▸ INSTRUCTIONS TO FOLLOW
Could you print exactly the lines of the listing below, starting at the line that has "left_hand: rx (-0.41" and ending at the line that has "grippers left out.", and only those lines?

▸ DATASET CONTENT
╭──

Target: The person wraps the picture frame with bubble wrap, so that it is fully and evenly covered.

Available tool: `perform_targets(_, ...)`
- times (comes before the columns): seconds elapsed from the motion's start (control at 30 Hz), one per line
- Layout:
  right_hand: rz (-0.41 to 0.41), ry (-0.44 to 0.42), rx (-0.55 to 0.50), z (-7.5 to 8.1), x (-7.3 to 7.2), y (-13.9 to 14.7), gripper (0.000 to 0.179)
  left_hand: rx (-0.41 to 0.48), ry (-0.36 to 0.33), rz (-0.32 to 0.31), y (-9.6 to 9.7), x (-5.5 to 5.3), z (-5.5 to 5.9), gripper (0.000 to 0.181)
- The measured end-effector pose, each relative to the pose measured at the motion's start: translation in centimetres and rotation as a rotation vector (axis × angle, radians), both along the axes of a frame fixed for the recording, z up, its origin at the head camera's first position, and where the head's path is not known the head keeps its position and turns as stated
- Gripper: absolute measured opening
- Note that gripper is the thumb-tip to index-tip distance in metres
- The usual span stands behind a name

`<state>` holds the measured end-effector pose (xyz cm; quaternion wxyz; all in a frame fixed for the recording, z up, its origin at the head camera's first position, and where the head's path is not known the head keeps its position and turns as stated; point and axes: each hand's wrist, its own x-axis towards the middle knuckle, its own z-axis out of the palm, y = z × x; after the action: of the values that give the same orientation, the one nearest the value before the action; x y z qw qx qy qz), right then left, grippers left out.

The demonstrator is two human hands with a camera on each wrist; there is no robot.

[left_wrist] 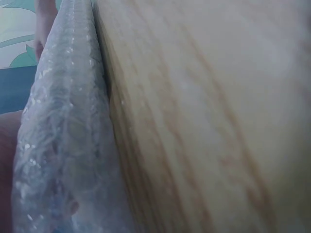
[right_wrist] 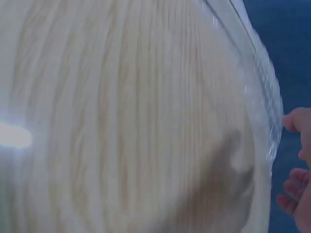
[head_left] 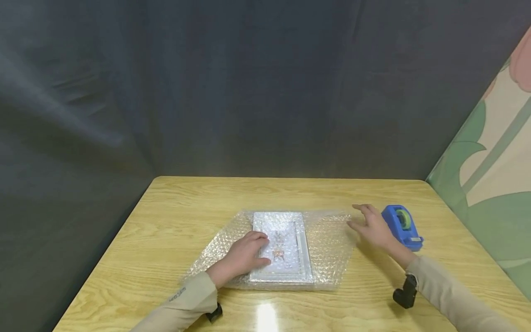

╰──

▸ TASK SOLUTION
  left_hand: rx (-0.41 to 0.48), ry (-0.36 to 0.33), rz (-0.32 to 0.31), y (-9.6 to 9.7), x (-5.5 to 5.3), z (-5.5 to 5.9), gripper (0.000 to 0.181)
- The measured end-effector pose, each relative to the pose measured at the motion's start: translation in centimetres and rotation as a rotation vector (axis × angle, radians), both along the axes of a frame fixed for the recording, z up, its origin at the head camera's first position, and where the head's path is not known the head keeps its position and turns as stated
- Gripper: absolute measured opening
- Note that gripper is the thumb-tip to index-tip distance in metres
- The usual span stands behind a name

`<state>` holds the measured end-effector pose (xyz cm; quaternion wxyz; all in a frame fixed for the recording, z up, its origin at the head camera's first position, and where the head's path is not known the head keeps its position and turns as stated; point and axes: each hand's wrist, its own x-axis towards the middle knuckle, its own z-axis out of the palm, y = z × x; after the action: of the values that give the same orientation, the one nearest the value before the action; x y z qw qx qy qz), right then left, grippers left out.

Nothing further is needed to complete the exercise.